January 9, 2019
Shutdown Impact: GSA Leasing By Norman Dong, Managing Director, FD Stonewater

By Norman Dong

Managing Director at FD Stonewater,

NFDA Board Member


Annual funding for a significant part of the Federal Government, including GSA, expired on December 21, 2018, resulting in the current government shutdown. Because the GSA Public Building Service receives funding that can be carried over from one year to the next, GSA was able to utilize carryover funds to continue its real estate functions beyond December 21 and support ongoing operations, including salaries and expenses, on a temporary basis. As the balance of carryover funding has declined in recent weeks, the Agency has furloughed employees beginning Monday, January 7, 2019.


GSA Order ADM 4220.1L: Operations in the Absence of Appropriations, issued on September 24, 2018, identifies a limited number of “excepted” activities within GSA Public Buildings that may continue in the absence of appropriation. These activities are “to protect Federal property under GSA’s custody and control and to continue to provide critical support to other Federal agencies’ exempt and excepted activities for the protection of life and Federal property.” Under the shutdown, GSA leased buildings will remain open to allow tenant agencies to perform vital services and perform essential missions. Although the reduced number of employees reporting to work might suggest an ability to scale back on some services, leases typically do not contain specific shutdown provisions and lessors are required to continue to meet the requirements of the lease.


There are other important items to note regarding GSA Leasing during the shutdown:


• The lapse in appropriations will not reduce the total amount of the Government’s lease obligations. If a contract was fully obligated (as is the case with most GSA leases) before the lapse in appropriations, the contract is in full force and effect and no additional actions are required.


• Although there has never been an instance of it occurring, the length of the shutdown could hypothetically impact the timing of lease payments. GSA makes rental payments in arrears several days after the end of the month. If GSA does not have sufficient budget authority in its Rental of Space Account when January rental payments are due in early February, and no other provision has been made, then payments could be delayed. During the 2013 shutdown, which began on October 1 and lasted for 16 days, the government had re-opened early enough in the payment cycle for there to be no disruption or delay in the timing of payments.


• Brokers working under the GSA National Broker Contracts will continue to work because their function is not funded through annual appropriations but through commissions paid by private sector landlords. But to the extent that the brokers are working with GSA staff who have been furloughed, there may be an impact on on-going lease procurements.


• Unless notified by the Government or a representative, lessors and offerors are still required to meet submission deadlines and other delivery milestones of contracts and procurements. However, in most instances, new contracts may not be awarded, and contract options increasing the Government’s financial obligation may not be exercised except in rare circumstances.

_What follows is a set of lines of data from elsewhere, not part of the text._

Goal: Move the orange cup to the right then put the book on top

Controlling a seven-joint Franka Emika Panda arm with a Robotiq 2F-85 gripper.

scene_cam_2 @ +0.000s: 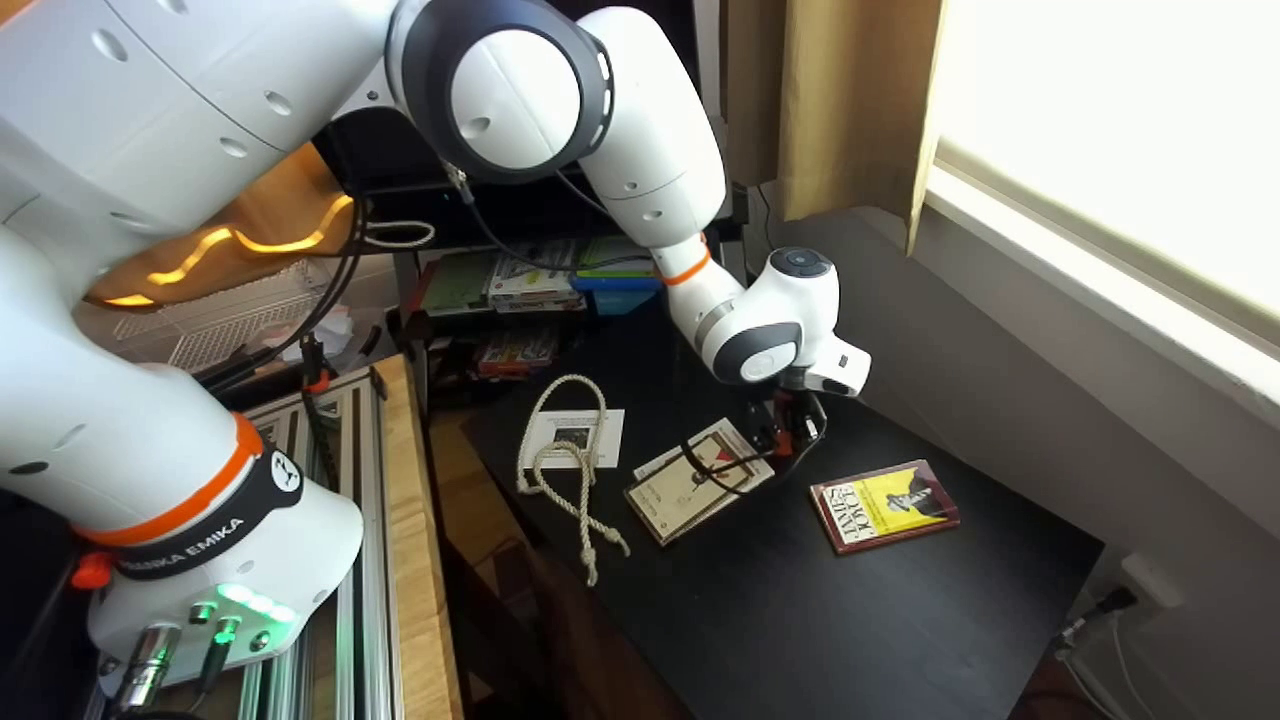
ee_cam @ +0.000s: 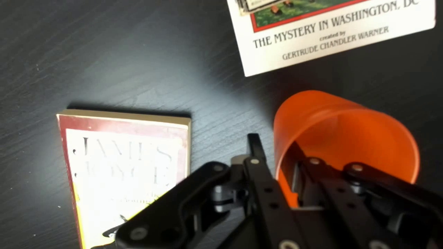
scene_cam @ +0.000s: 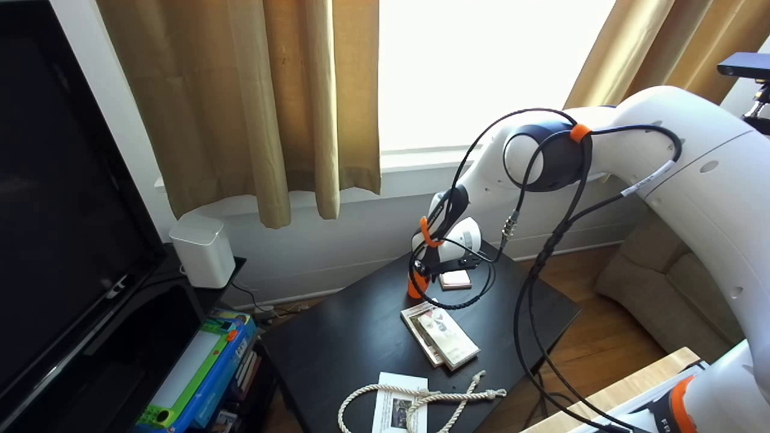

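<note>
The orange cup (ee_cam: 346,138) stands on the black table, its open mouth showing in the wrist view. In an exterior view the cup (scene_cam: 416,285) is partly hidden by the gripper. My gripper (ee_cam: 275,148) is at the cup's near wall. One finger is inside the cup and the other is outside it. A gap shows between the outer finger and the wall, so the jaws look partly open. The book (ee_cam: 124,166), with a James Joyce cover and a yellow strip, lies flat beside the gripper. The book also shows in both exterior views (scene_cam: 455,280) (scene_cam_2: 885,505).
Several stacked pale books (scene_cam_2: 700,480) lie close to the cup on the black table (scene_cam_2: 860,620). A white rope (scene_cam_2: 575,480) lies over a printed sheet (scene_cam_2: 610,440). The wall and window sill (scene_cam_2: 1100,270) run along the table's side. Black cables (scene_cam: 457,307) loop around the wrist.
</note>
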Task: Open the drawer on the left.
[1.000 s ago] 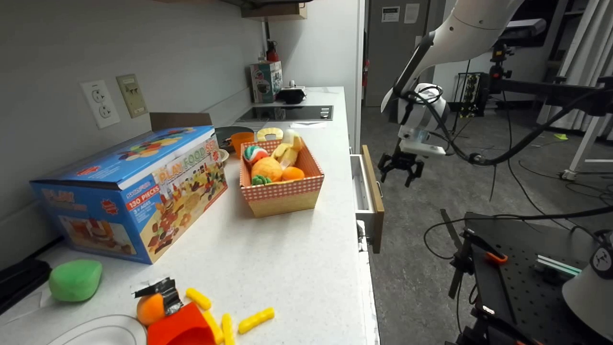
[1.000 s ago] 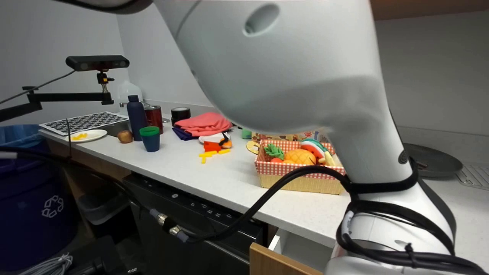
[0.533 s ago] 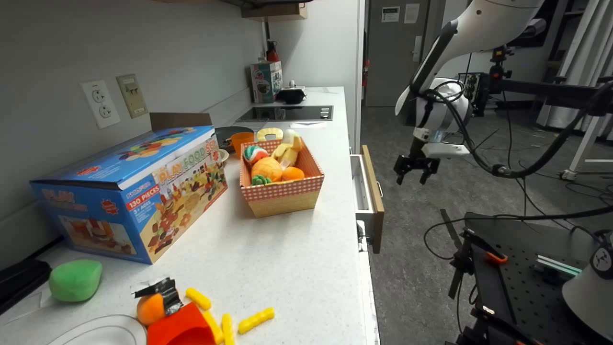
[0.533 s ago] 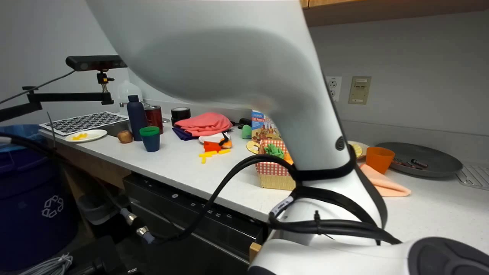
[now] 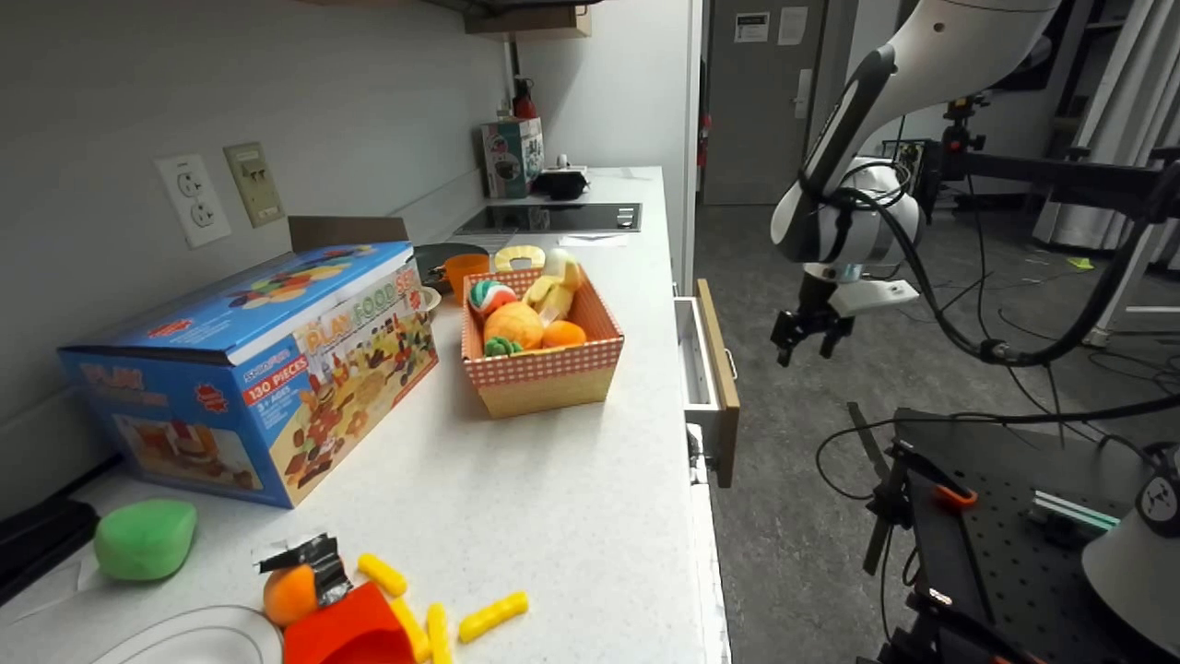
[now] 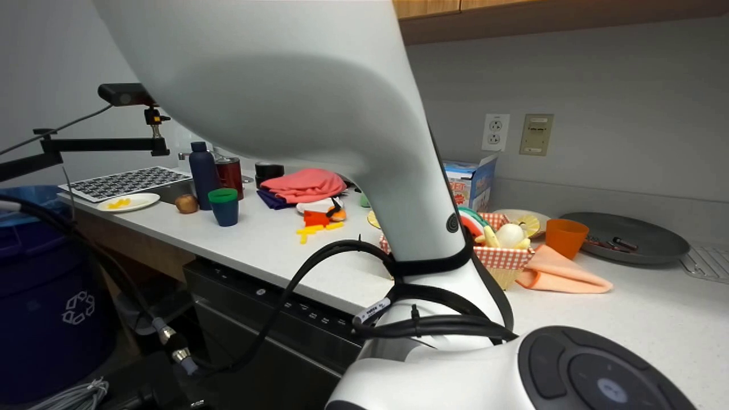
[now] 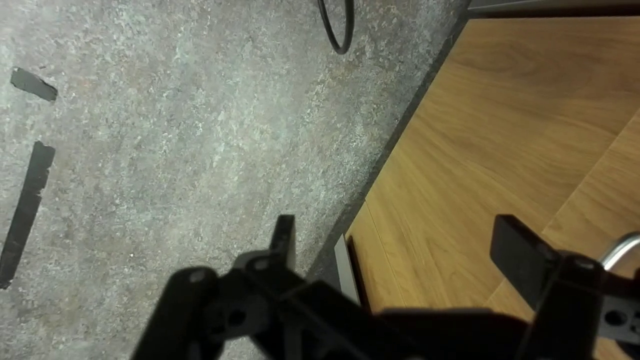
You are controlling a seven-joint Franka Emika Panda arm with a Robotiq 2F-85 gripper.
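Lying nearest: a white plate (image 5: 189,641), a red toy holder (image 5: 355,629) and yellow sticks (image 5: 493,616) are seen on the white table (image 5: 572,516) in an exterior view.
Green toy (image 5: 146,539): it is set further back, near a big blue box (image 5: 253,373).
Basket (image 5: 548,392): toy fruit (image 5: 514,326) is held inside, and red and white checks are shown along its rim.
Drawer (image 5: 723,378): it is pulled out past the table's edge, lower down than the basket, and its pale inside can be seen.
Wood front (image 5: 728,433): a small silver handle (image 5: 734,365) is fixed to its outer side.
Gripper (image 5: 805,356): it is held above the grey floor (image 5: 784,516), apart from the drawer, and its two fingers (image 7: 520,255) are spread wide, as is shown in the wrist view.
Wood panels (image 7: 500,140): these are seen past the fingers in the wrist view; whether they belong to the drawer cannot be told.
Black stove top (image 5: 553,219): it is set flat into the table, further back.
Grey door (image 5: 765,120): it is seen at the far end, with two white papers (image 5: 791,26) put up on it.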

• The shutdown impact on post-award activity (work in progress for new build-outs, tenant improvement projects, build-to-suit projects, etc.) will vary by project based on whether specific projects have been deemed as excepted, whether the work has already been funded, and/or the extent to which staff at GSA and tenant agencies have not been furloughed.


Most of the uncertainty surrounding this shutdown’s effect on GSA’s leased portfolio revolves around how long GSA goes without funding. While a shutdown ending in the next few days would have a relatively minor impact on Federal leasing, a shutdown that persists into February would require the Government to take unprecedented steps to fund its ongoing rent obligations to avoid significant disruption and consequence.


Norman Dong is a Managing Director at FD Stonewater and is the Former Commissioner of the U.S. General Services Administration, Public Buildings Service.